Task statement
Which lines below contain the word "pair"? Copy each one.

Items from a data source
··········

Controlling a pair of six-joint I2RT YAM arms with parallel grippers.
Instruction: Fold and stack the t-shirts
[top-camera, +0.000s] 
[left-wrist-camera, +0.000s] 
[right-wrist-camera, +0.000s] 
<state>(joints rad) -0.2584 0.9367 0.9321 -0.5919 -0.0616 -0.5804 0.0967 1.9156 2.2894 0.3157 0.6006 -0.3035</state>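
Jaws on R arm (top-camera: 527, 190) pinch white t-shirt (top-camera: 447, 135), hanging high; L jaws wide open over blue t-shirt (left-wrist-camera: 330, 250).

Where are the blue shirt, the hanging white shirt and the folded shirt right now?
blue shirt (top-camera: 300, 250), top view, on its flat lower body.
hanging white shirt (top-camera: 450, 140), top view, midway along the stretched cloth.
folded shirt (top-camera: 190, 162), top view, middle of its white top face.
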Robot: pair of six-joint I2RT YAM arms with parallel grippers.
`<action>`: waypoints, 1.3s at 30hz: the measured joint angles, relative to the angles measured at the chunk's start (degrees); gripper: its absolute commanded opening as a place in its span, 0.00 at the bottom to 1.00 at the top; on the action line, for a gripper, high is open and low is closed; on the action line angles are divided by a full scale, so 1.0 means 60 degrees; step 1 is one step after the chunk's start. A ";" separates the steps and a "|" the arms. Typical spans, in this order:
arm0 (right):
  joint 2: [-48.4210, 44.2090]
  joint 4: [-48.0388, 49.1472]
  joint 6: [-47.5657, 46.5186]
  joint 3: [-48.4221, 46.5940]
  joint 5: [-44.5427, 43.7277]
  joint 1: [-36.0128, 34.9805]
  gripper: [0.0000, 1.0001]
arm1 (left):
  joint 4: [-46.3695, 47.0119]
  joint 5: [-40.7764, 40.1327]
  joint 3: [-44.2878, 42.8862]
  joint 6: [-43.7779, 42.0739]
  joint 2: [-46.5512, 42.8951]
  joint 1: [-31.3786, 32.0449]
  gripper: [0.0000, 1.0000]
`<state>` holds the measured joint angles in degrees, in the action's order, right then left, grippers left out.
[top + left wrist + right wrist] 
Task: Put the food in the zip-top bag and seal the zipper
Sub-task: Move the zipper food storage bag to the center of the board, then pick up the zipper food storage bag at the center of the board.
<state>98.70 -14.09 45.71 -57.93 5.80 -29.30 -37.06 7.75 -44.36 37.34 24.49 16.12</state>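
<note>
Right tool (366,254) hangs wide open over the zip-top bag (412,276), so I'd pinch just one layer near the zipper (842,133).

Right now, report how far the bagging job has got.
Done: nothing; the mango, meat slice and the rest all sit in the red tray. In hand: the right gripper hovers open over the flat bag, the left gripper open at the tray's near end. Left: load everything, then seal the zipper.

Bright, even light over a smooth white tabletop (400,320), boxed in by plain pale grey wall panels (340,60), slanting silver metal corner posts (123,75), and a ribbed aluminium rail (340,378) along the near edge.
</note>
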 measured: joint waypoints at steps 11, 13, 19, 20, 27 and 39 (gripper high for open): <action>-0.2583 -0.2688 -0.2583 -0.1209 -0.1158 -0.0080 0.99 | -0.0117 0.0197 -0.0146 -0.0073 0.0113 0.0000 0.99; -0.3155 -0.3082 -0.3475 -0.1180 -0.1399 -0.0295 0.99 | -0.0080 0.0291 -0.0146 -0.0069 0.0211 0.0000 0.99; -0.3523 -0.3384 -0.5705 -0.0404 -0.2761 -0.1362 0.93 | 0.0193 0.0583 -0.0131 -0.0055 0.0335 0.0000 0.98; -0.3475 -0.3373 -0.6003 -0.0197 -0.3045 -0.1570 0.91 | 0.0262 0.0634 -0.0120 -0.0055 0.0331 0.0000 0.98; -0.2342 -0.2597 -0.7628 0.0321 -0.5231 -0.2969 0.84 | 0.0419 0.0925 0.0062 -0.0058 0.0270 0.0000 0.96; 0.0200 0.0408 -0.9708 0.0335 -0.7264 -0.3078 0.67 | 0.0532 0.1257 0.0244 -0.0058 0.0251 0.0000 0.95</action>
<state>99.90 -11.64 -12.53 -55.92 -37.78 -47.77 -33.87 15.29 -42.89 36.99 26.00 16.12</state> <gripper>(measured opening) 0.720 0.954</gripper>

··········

Response to this exercise
Controlling a pair of six-joint I2RT YAM arms with parallel grippers.
Robot: pair of six-joint I2RT YAM arms with parallel grippers.

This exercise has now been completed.